In the records below, find the line containing "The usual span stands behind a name" and the line containing "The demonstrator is"; please repeat exactly the lines from one to the other, both included, and nothing more.

:: Material provided ::

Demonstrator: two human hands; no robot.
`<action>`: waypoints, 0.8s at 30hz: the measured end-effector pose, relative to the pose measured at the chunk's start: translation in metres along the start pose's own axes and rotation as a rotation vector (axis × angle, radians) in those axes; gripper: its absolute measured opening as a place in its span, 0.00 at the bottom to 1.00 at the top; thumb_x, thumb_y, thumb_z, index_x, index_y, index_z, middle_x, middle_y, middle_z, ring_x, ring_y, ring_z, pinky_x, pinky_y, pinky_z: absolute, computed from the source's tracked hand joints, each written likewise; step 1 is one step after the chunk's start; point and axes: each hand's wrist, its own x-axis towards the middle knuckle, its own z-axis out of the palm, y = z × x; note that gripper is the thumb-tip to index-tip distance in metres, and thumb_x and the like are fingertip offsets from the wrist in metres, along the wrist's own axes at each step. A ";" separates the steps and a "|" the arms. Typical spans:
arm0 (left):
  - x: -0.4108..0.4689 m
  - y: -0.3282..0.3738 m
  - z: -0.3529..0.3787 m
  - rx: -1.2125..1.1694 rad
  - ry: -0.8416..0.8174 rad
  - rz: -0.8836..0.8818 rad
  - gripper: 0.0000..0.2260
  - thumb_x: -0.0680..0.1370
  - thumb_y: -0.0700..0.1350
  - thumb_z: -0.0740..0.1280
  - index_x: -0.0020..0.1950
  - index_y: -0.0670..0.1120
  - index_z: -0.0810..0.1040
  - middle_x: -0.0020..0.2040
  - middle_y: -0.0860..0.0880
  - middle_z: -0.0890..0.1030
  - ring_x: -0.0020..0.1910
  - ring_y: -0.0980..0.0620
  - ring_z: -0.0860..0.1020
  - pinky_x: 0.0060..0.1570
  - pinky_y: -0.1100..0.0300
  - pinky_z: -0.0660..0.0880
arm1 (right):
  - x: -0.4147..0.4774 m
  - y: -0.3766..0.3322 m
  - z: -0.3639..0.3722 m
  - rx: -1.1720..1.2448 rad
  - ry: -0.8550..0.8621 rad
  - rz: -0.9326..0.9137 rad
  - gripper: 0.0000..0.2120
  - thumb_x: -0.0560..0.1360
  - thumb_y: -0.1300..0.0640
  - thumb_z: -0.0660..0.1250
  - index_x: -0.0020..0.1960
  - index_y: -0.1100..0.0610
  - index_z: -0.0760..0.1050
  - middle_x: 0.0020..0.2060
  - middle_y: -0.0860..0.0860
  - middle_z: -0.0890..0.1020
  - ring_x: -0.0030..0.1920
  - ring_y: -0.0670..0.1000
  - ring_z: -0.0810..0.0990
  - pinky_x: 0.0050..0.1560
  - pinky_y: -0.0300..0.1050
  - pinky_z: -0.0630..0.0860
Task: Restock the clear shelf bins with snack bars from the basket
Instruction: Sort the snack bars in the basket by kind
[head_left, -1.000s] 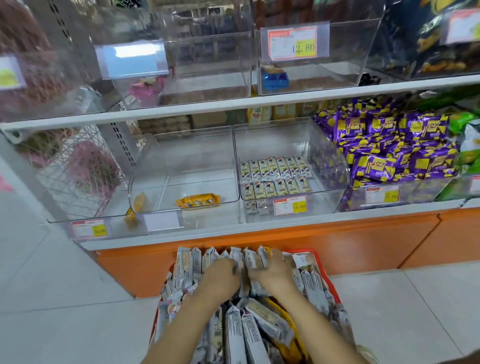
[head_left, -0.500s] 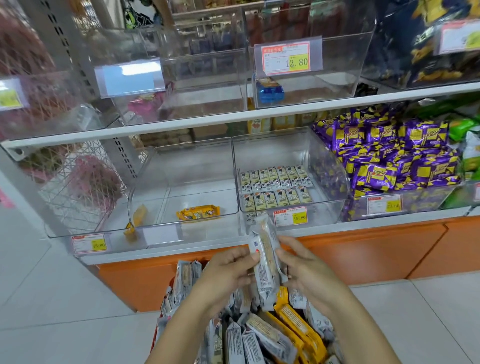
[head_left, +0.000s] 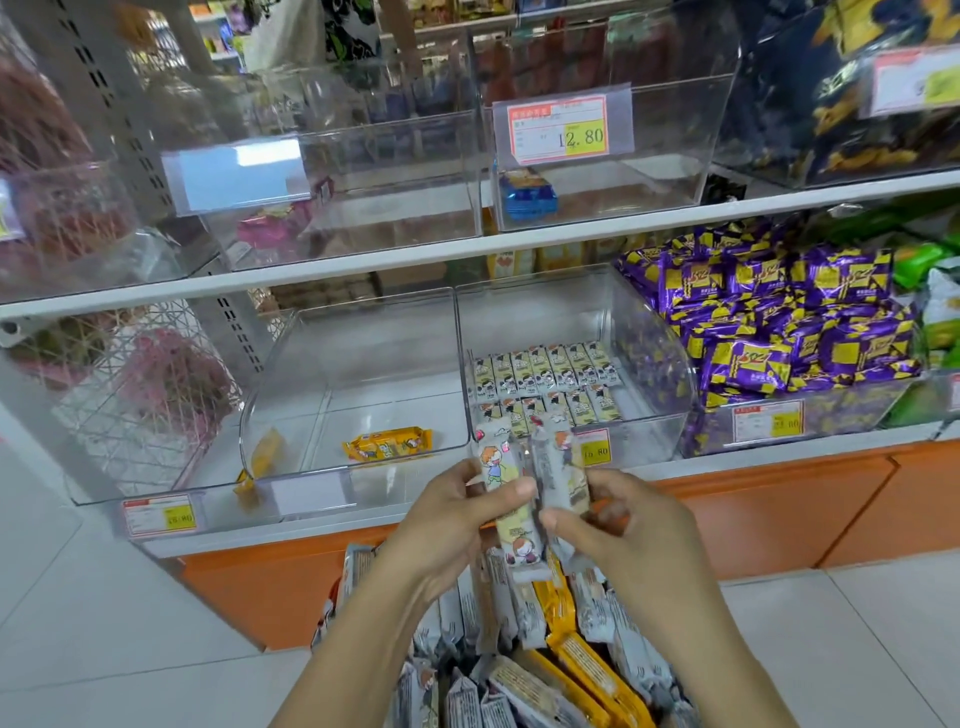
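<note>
Low at centre frame, the left hand (head_left: 447, 525) and right hand (head_left: 623, 535) both grip upright white snack bars (head_left: 506, 478), above the heaped bars (head_left: 519, 675) and just before the half-filled clear bin (head_left: 652, 358) at mid-frame.

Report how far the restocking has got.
Looks done: two rows of white bars lie in the middle bin. In hand: the left hand and right hand grip the held bars before that bin, not yet in. Left: the neighbouring bin holds one yellow bar, and a heap of bars waits below.
</note>
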 end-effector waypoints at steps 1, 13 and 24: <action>0.002 0.001 0.001 0.020 -0.015 0.004 0.29 0.65 0.45 0.77 0.63 0.39 0.74 0.58 0.37 0.80 0.54 0.41 0.80 0.57 0.43 0.76 | 0.000 0.000 0.001 -0.045 0.007 -0.018 0.11 0.69 0.46 0.74 0.46 0.34 0.75 0.38 0.38 0.80 0.41 0.40 0.78 0.40 0.34 0.73; 0.031 0.016 0.022 0.143 0.042 0.049 0.12 0.70 0.40 0.74 0.51 0.43 0.79 0.47 0.46 0.85 0.47 0.48 0.83 0.50 0.52 0.79 | 0.015 -0.010 0.016 -0.521 0.010 -0.101 0.45 0.73 0.35 0.62 0.78 0.52 0.43 0.69 0.45 0.62 0.70 0.47 0.57 0.67 0.35 0.57; 0.087 0.057 0.006 0.792 0.486 0.367 0.16 0.78 0.47 0.66 0.64 0.44 0.76 0.62 0.46 0.78 0.61 0.49 0.76 0.61 0.58 0.71 | 0.133 -0.013 -0.021 -0.690 0.078 0.124 0.32 0.70 0.44 0.71 0.66 0.57 0.63 0.57 0.58 0.77 0.58 0.59 0.74 0.48 0.49 0.72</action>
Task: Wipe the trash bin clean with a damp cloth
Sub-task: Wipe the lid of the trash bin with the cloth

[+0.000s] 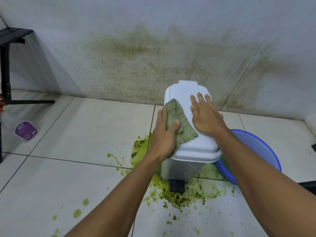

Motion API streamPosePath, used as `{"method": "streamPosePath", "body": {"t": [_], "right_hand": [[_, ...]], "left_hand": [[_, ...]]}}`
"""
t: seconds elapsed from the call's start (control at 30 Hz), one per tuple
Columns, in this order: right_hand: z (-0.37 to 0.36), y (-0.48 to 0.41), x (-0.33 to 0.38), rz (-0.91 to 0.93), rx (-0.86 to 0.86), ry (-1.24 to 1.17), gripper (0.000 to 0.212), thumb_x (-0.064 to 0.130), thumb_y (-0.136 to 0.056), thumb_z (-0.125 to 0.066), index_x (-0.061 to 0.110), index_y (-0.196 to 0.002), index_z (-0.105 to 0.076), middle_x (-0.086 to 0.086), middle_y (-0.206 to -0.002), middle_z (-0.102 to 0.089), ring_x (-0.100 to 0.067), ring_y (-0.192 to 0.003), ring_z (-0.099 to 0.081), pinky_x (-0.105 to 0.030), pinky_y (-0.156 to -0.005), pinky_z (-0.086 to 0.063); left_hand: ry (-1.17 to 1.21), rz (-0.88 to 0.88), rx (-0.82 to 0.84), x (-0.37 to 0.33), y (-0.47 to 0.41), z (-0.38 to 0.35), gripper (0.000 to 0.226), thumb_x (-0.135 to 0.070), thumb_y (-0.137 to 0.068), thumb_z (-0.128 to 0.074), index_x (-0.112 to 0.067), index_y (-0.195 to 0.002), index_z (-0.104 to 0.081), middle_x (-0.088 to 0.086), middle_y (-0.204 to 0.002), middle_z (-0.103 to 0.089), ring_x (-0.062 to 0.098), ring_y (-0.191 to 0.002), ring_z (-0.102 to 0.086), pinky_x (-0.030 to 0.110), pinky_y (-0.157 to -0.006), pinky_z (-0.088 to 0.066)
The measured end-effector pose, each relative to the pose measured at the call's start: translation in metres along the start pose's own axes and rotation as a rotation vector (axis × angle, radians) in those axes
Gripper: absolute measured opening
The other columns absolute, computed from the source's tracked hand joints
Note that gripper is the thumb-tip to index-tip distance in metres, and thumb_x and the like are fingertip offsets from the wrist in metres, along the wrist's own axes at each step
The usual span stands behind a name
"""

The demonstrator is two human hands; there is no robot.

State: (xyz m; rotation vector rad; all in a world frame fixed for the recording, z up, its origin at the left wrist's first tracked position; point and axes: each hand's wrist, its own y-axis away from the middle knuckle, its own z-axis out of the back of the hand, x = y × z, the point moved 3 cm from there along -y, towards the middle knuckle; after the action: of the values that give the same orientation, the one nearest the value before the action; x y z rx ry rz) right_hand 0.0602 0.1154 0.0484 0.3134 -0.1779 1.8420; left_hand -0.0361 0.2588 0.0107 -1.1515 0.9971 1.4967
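A small white pedal trash bin (181,170) stands on the tiled floor near the wall, its white lid (183,93) closed and its black pedal (177,185) facing me. A green-stained damp cloth (177,115) lies across the left half of the lid. My left hand (164,134) grips the cloth at the lid's left edge, thumb on top. My right hand (205,117) rests flat on the right half of the lid, fingers spread, holding nothing.
Green slime (188,195) is pooled around the bin's base and spattered over the tiles; the wall (136,65) behind is stained green. A blue basin (261,147) sits right of the bin. A spray bottle (25,130) and black stand (6,79) are at the left.
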Motion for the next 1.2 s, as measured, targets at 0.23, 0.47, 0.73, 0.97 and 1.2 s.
{"method": "streamPosePath", "body": {"t": [0.23, 0.47, 0.73, 0.97, 1.2], "right_hand": [[0.001, 0.001, 0.001, -0.008, 0.019, 0.027, 0.053, 0.034, -0.109, -0.018, 0.026, -0.161, -0.010, 0.004, -0.170, 0.003, -0.021, -0.156, 0.008, -0.053, -0.123, -0.012], [0.000, 0.000, 0.000, -0.007, 0.018, 0.017, 0.053, 0.034, -0.109, -0.018, 0.027, -0.161, -0.010, 0.005, -0.170, 0.003, -0.020, -0.156, 0.009, -0.053, -0.124, -0.013], [0.001, 0.003, 0.000, 0.004, 0.037, 0.025, 0.054, 0.036, -0.109, -0.016, 0.027, -0.161, -0.008, 0.006, -0.169, 0.005, -0.019, -0.155, 0.010, -0.053, -0.122, -0.011], [0.003, 0.001, -0.004, 0.016, 0.045, -0.005, 0.052, 0.038, -0.109, -0.017, 0.032, -0.161, -0.010, 0.011, -0.169, 0.005, -0.016, -0.155, 0.011, -0.056, -0.120, -0.015], [0.005, -0.008, -0.015, 0.277, 0.127, -0.033, 0.054, 0.047, -0.107, -0.024, 0.035, -0.160, -0.014, 0.016, -0.167, 0.000, -0.011, -0.154, 0.012, -0.054, -0.125, -0.007]], "left_hand": [[-0.082, 0.005, 0.051, -0.006, -0.038, 0.003, 0.080, -0.063, -0.089, -0.040, -0.035, -0.162, -0.019, -0.012, -0.168, -0.022, 0.012, -0.154, -0.023, 0.045, -0.125, -0.022], [-0.062, 0.031, 0.083, -0.005, -0.032, 0.004, 0.077, -0.063, -0.094, -0.037, -0.036, -0.162, -0.014, -0.014, -0.170, -0.015, 0.009, -0.155, -0.016, 0.045, -0.127, -0.017], [-0.058, 0.014, 0.028, -0.002, -0.011, -0.001, 0.073, -0.062, -0.094, -0.041, -0.040, -0.160, -0.020, -0.015, -0.168, -0.021, 0.011, -0.153, -0.024, 0.044, -0.126, -0.021], [-0.085, 0.062, 0.106, -0.022, -0.075, 0.002, 0.067, -0.048, -0.106, -0.037, -0.027, -0.164, -0.011, -0.007, -0.172, -0.005, 0.013, -0.158, -0.006, 0.042, -0.128, -0.010], [-0.017, -0.007, -0.025, -0.004, 0.014, -0.015, 0.070, -0.046, -0.108, -0.038, -0.030, -0.163, 0.002, -0.015, -0.170, 0.009, 0.003, -0.155, 0.006, 0.035, -0.128, -0.002]]}}
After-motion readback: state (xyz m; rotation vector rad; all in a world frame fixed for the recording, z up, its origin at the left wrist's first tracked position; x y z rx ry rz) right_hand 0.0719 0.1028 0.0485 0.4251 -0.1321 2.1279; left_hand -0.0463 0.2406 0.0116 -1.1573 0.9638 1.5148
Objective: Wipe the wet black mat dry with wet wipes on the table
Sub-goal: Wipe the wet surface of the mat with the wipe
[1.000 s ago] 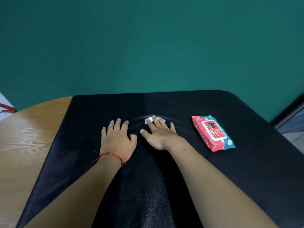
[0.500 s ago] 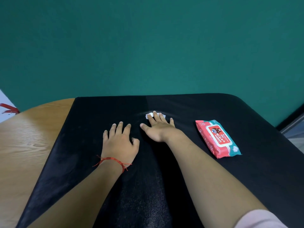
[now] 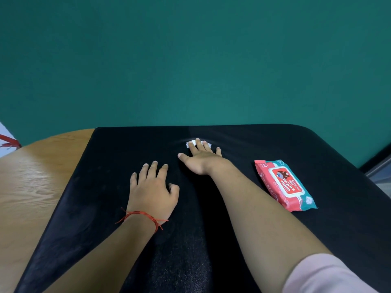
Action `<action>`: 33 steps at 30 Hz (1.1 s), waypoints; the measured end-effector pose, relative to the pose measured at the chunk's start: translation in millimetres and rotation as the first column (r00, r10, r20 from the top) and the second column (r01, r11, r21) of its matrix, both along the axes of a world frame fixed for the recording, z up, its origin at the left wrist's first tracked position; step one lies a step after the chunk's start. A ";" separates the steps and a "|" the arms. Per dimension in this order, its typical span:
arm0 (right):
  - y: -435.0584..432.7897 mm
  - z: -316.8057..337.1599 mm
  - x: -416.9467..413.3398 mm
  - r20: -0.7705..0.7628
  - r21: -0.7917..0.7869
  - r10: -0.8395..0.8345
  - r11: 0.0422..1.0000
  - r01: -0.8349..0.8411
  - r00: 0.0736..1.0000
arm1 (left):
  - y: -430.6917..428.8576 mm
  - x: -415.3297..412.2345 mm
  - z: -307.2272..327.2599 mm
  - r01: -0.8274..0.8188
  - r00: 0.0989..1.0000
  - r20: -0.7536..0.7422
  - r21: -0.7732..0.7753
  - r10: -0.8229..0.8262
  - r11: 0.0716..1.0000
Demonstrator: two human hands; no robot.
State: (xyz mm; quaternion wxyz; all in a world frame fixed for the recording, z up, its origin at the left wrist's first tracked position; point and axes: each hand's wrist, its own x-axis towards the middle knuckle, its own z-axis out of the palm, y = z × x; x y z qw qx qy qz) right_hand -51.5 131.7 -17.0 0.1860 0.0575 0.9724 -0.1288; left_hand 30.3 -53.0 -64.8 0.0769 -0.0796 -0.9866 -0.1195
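A black mat covers most of the wooden table. My right hand stretches far forward with straight fingers, pressing a small white wipe flat onto the mat near its far edge. Only the wipe's edges show past my fingertips. My left hand, with a red string at the wrist, lies palm down on the mat, nearer to me and left of the right hand. A red and teal wet wipes pack lies closed on the mat to the right of my right forearm.
Bare wood of the table shows left of the mat. A teal wall stands right behind the table's far edge. The mat's right side drops off near a dark floor strip.
My right hand has slid the wipe forward, away from me, toward the mat's far edge. My left hand has stayed in about the same place on the mat.
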 end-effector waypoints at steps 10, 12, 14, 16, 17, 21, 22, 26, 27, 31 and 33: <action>1.7 -0.9 -24.5 -0.031 -0.005 -0.002 1.000 0.002 1.000 | 0.3 -1.2 -1.8 -0.003 1.000 -0.012 -0.001 0.003 1.000; 1.7 -1.6 -30.0 -0.034 -0.001 0.000 1.000 0.000 0.999 | -0.2 -1.3 -2.3 -0.005 1.000 -0.011 0.001 0.005 1.000; 1.7 -2.1 -35.5 -0.036 0.001 -0.001 1.000 0.001 0.999 | -0.5 -1.0 -2.0 -0.005 1.000 -0.014 0.006 0.005 1.000; 1.9 -1.9 -40.9 -0.039 0.009 0.001 1.000 -0.001 0.999 | -0.1 -1.0 -1.1 -0.006 1.000 -0.014 0.012 0.006 1.000; 2.6 -1.1 -43.7 -0.040 0.013 0.005 1.000 -0.004 0.999 | 0.6 -1.2 -1.1 -0.006 1.000 -0.014 0.012 0.006 1.000; 4.5 0.0 -57.4 -0.043 0.020 0.008 1.000 -0.007 0.999 | 0.6 -3.2 -3.5 -0.004 1.000 -0.016 -0.001 0.004 1.000; 4.9 0.2 -60.8 -0.042 0.020 0.005 1.000 -0.004 0.999 | 0.9 -3.4 -3.9 -0.007 1.000 -0.016 -0.002 0.007 1.000; 4.3 0.0 -73.9 -0.041 0.014 0.001 1.000 -0.001 0.999 | 0.6 -2.4 -3.3 -0.007 1.000 -0.013 -0.010 0.006 1.000; 3.8 0.4 -76.5 -0.041 0.015 -0.001 1.000 0.001 0.999 | 0.3 -2.2 -2.8 -0.009 1.000 -0.014 -0.008 0.009 1.000; 2.1 0.5 -83.2 -0.049 0.028 -0.011 1.000 0.012 0.999 | 0.0 -1.3 -2.3 -0.005 1.000 -0.007 -0.004 0.005 1.000; 1.9 -1.5 -83.9 -0.059 0.028 -0.014 0.999 0.016 0.998 | -0.4 -1.5 -2.6 -0.003 1.000 -0.010 -0.002 0.003 1.000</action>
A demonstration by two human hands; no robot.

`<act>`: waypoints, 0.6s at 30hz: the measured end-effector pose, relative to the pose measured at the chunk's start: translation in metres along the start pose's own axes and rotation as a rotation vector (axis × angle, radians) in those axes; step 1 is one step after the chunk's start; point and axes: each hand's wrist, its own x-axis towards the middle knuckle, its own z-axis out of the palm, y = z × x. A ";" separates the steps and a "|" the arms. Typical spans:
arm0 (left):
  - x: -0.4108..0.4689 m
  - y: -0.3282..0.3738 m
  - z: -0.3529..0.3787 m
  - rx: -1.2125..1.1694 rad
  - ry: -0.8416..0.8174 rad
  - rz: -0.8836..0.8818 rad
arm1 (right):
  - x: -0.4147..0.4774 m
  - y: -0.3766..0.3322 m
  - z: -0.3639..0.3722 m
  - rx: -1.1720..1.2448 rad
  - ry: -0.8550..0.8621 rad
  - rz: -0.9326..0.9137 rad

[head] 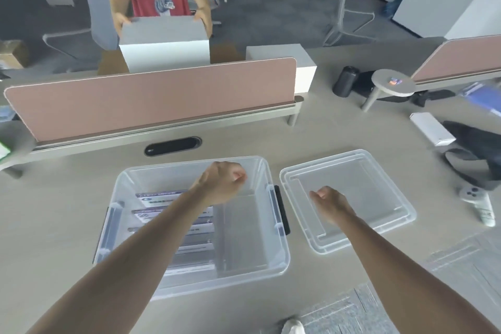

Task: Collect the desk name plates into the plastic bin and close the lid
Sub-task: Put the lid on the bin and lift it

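Note:
A clear plastic bin (252, 252) stands on the desk in front of me. Several desk name plates (160, 198) with purple and white labels lie stacked in its left half, partly hidden by my forearm. My left hand (222, 184) hovers above the bin's far middle, fingers curled shut with nothing in them. The clear lid (349, 198) lies flat on the desk to the right of the bin. Over the lid's left part my right hand (330, 203) is loosely curled and holds nothing that I can see.
A pink divider panel (151, 100) runs along the desk's far side, with a cable slot (172, 146) below it. Beyond it a person in a red shirt holds a white box (165, 43). A game controller (478, 205), a white carton (431, 129) and dark cloth lie at the right.

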 end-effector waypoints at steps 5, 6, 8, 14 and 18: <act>0.029 0.090 0.054 -0.013 -0.055 -0.010 | 0.030 0.076 -0.041 0.052 -0.035 0.069; 0.034 0.105 0.064 -0.010 -0.071 -0.021 | 0.036 0.089 -0.050 0.055 -0.038 0.069; 0.047 0.132 0.086 -0.017 -0.075 -0.053 | 0.051 0.115 -0.075 0.037 -0.048 0.072; 0.090 0.175 0.154 -0.118 -0.091 -0.317 | 0.109 0.170 -0.138 -0.003 -0.024 0.081; 0.118 0.158 0.204 -0.197 -0.110 -0.549 | 0.144 0.203 -0.140 -0.047 -0.026 0.113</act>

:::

Response to this task >>
The usual span stands behind a name
"""

The demonstrator is two human hands; there is no robot.

This output completes the exercise.